Les attaques contre des biens civils (8(2)(b)(ii)), causant des dommages excessifs aux civils et des dommages aux biens civils (8(2)(b)(iv)) constituent des crimes de guerre et des crimes contre l'humanité (7(1)(k)) au sens du Statut de Rome de la Cour pénale internationale (CPI). Plus tôt, le 5 mars, la deuxième chambre préliminaire de la CPI a délivré des mandats d'arrêt à l'encontre de deux représentants du commandement militaire russe pour l'attaque d'infrastructures civiles, notamment la centrale hydroélectrique de Kremenchuk.
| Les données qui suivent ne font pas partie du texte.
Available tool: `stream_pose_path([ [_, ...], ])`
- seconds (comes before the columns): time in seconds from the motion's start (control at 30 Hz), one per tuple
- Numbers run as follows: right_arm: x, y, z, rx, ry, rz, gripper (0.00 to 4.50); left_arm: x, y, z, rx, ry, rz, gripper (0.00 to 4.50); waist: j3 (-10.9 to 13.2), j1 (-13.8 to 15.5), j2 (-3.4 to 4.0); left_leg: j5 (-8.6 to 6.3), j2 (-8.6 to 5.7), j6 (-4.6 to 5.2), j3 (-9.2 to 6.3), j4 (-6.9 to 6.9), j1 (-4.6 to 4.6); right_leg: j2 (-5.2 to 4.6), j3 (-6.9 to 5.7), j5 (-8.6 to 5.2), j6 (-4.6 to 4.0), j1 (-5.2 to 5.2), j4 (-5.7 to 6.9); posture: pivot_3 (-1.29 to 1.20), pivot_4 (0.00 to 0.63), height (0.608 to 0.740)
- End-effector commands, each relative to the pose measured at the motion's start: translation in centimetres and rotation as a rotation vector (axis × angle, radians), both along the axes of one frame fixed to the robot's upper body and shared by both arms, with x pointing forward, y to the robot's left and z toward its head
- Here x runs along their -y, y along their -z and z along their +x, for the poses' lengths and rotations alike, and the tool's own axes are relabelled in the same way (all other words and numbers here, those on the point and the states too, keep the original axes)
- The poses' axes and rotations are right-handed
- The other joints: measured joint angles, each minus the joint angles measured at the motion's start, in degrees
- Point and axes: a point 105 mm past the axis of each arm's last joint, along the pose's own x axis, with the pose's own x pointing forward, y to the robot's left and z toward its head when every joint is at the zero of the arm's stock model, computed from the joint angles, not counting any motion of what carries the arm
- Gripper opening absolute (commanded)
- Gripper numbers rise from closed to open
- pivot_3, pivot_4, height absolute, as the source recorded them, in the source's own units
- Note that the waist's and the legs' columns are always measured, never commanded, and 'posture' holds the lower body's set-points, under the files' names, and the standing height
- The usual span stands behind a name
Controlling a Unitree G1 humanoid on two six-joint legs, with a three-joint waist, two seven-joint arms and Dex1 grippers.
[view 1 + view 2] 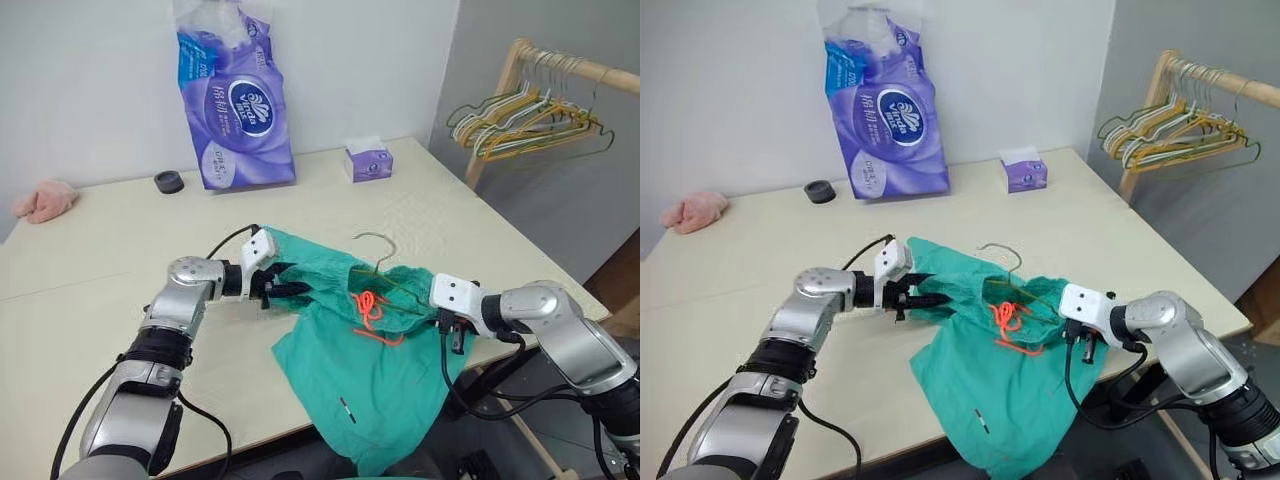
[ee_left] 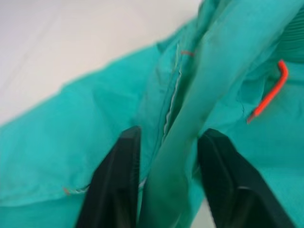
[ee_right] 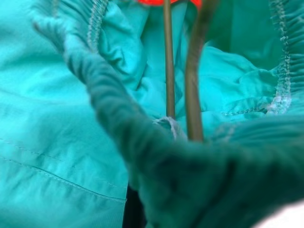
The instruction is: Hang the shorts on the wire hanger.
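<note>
Shorts (image 1: 375, 370) hang over near table (image 1: 90, 260) edge, wire hanger (image 1: 385, 262) hook poking out; left gripper (image 1: 290, 285) fingers parted around fabric fold, right gripper (image 1: 447, 322) clamped on waistband; clothes rack (image 1: 530, 75) right

Left wrist view: the left gripper (image 2: 166, 185) had its two black fingers (image 2: 116, 190) standing apart, with a raised fold of the shorts (image 2: 95, 118) running between them toward 1 o'clock. A stitched seam ran alongside the fold. The orange drawstring (image 2: 270, 92) lay at 2 o'clock. The pale table (image 2: 71, 42) lay at 11 o'clock.
</note>
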Motion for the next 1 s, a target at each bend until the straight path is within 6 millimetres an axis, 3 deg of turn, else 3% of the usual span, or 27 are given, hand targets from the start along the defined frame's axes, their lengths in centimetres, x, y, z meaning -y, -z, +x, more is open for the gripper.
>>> stream_pose_path([
  [0.03,-0.2,-0.8,0.1,0.012,-0.027,0.004,0.0,-0.6,-1.2,0.2,0.066,0.003,0.035,3.35,0.0,0.12,0.0,0.0,0.01,0.0,0.0,0.0,0.0,0.0,-0.01,0.0,0.0,-0.01,0.01,-0.25,0.0,0.74],
  [0.4,0.0,-0.8,-0.3,-0.007,-0.041,-0.002,0.0,-2.3,0.8,-0.1,0.114,0.071,0.24,3.35,0.0,0.21,0.0,0.0,0.02,0.0,0.01,-0.02,0.0,0.02,-0.01,0.0,0.0,-0.01,0.0,-0.25,0.0,0.74],
  [0.7,-0.4,-0.9,-0.5,-0.007,-0.053,0.007,0.0,-0.7,1.5,0.9,0.15,0.058,0.206,3.35,0.0,0.22,0.0,0.0,0.01,0.0,0.01,-0.01,0.0,0.02,-0.01,0.0,0.0,0.0,0.0,-0.26,0.0,0.74],
  [0.8,-0.4,-1.0,-0.5,-0.007,-0.056,0.004,0.0,-0.4,0.9,1.8,0.176,0.018,0.162,2.75,0.0,0.15,0.0,0.0,0.02,0.0,0.01,-0.01,0.0,0.01,-0.01,0.0,0.0,-0.01,0.01,-0.26,0.0,0.74],
  [1.0,-0.2,-1.0,-0.6,-0.007,-0.055,0.001,0.0,-0.6,0.9,2.1,0.189,0.014,0.161,0.92,0.0,0.08,0.0,0.0,0.02,0.0,0.02,-0.03,-0.01,0.01,0.0,0.0,0.0,-0.04,0.0,-0.26,0.0,0.74],
])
Nous appelons le gouvernement ukrainien à fournir aux autorités d'enquête et de poursuite les outils législatifs appropriés pour documenter toutes les violations de manière qualitative et conformément aux normes du droit pénal international. En particulier, ratifier sans plus tarder le Statut de Rome de la CPI et le mettre en œuvre dans les codes pénal et de procédure pénale ; assurer une protection et un soutien adéquats aux victimes et aux témoins des bombardements massifs au niveau de l'État. Une documentation de qualité sur les crimes de guerre et les crimes contre l'humanité, conformément aux normes internationales, est une responsabilité essentielle des organismes chargés de l'application de la loi en Ukraine.
Nous espérons que le Bureau du Procureur de la CPI inclura les épisodes de bombardements massifs d'infrastructures critiques le 22 mars 2024 dans son enquête en cours sur les actions de la Russie et élargira le cercle des suspects au plus haut niveau politique comme responsable de la mise en œuvre d'une politique systématique et cohérente de destruction des infrastructures civiles critiques de l'Ukraine.
Nous appelons nos pays partenaires à intensifier leurs efforts pour fournir des systèmes de défense aérienne afin d'assurer la protection des civils et des biens protégés par le DIH.